* _TASK BRIEF_: The data must be transcribed exactly, with no line missing.

* _DATASET EXTRACT_:
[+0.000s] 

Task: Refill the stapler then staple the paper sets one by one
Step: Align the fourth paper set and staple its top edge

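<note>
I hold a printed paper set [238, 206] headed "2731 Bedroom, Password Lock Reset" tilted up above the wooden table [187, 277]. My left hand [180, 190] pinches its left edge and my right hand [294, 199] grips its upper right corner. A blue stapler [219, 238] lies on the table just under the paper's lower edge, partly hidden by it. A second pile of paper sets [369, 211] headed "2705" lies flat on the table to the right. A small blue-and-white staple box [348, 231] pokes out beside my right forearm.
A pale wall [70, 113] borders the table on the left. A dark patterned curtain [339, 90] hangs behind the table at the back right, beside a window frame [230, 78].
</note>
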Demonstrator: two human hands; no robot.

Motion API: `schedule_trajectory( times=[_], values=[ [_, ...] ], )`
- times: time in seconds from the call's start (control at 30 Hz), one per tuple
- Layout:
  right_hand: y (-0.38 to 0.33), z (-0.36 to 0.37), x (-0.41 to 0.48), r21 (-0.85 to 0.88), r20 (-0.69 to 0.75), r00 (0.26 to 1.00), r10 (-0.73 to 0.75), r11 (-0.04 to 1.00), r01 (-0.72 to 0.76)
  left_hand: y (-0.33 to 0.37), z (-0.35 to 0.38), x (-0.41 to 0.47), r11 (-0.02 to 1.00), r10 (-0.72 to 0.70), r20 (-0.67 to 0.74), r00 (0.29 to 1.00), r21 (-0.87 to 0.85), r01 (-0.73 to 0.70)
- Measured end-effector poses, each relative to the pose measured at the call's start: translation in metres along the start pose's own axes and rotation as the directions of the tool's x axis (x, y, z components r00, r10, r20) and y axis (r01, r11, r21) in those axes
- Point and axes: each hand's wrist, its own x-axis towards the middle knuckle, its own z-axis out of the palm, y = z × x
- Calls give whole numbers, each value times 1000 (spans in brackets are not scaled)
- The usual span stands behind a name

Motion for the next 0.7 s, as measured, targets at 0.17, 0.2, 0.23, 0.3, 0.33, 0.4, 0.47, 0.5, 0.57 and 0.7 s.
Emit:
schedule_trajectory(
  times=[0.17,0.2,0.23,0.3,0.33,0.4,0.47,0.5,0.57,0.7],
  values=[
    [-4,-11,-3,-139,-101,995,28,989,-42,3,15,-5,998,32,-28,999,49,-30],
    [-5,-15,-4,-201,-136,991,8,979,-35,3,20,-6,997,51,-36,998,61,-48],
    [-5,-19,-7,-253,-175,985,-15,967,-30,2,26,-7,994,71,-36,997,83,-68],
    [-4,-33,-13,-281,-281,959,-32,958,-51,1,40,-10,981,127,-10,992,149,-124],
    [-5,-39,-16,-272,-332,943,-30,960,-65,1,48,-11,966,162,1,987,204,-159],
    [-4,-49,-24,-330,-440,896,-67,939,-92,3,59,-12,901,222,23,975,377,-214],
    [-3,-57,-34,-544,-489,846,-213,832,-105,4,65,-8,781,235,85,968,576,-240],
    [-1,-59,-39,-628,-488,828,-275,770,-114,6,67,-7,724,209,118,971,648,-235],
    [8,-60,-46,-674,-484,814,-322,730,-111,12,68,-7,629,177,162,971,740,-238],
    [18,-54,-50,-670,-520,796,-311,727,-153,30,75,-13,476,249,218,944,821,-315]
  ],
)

* _RESULT_:
[+0.000s] 

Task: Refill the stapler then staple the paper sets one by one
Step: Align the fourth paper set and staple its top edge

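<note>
I hold a printed paper set [238, 206] headed "2731 Bedroom, Password Lock Reset" tilted up above the wooden table [187, 277]. My left hand [180, 190] pinches its left edge and my right hand [294, 199] grips its upper right corner. A blue stapler [219, 238] lies on the table just under the paper's lower edge, partly hidden by it. A second pile of paper sets [369, 211] headed "2705" lies flat on the table to the right. A small blue-and-white staple box [348, 231] pokes out beside my right forearm.
A pale wall [70, 113] borders the table on the left. A dark patterned curtain [339, 90] hangs behind the table at the back right, beside a window frame [230, 78].
</note>
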Demonstrator: two human hands; no robot.

Motion API: `schedule_trajectory( times=[_], values=[ [_, ...] ], )`
- times: time in seconds from the call's start (control at 30 Hz), one per tuple
- Layout:
  right_hand: y (-0.38 to 0.33), z (-0.36 to 0.37), x (-0.41 to 0.48), r21 (-0.85 to 0.88), r20 (-0.69 to 0.75), r00 (0.26 to 1.00), r10 (-0.73 to 0.75), r11 (-0.04 to 1.00), r01 (-0.72 to 0.76)
  left_hand: y (-0.33 to 0.37), z (-0.35 to 0.38), x (-0.41 to 0.47), r11 (-0.02 to 1.00), r10 (-0.72 to 0.70), r20 (-0.67 to 0.74), r00 (0.29 to 1.00), r21 (-0.87 to 0.85), r01 (-0.73 to 0.70)
- Measured end-effector poses, each relative to the pose measured at the call's start: translation in metres along the start pose's own axes and rotation as the directions of the tool's x axis (x, y, z components r00, r10, r20) and y axis (r01, r11, r21) in those axes
- Point and axes: each hand's wrist, its own x-axis towards the middle knuckle, its own z-axis out of the palm, y = z × x
- Calls give whole numbers, each value times 1000 (spans in brackets are not scaled)
- The usual span stands behind a name

Motion for the next 0.7 s, as measured, targets at 0.17, 0.2, 0.23, 0.3, 0.33, 0.4, 0.47, 0.5, 0.57 and 0.7 s.
Emit:
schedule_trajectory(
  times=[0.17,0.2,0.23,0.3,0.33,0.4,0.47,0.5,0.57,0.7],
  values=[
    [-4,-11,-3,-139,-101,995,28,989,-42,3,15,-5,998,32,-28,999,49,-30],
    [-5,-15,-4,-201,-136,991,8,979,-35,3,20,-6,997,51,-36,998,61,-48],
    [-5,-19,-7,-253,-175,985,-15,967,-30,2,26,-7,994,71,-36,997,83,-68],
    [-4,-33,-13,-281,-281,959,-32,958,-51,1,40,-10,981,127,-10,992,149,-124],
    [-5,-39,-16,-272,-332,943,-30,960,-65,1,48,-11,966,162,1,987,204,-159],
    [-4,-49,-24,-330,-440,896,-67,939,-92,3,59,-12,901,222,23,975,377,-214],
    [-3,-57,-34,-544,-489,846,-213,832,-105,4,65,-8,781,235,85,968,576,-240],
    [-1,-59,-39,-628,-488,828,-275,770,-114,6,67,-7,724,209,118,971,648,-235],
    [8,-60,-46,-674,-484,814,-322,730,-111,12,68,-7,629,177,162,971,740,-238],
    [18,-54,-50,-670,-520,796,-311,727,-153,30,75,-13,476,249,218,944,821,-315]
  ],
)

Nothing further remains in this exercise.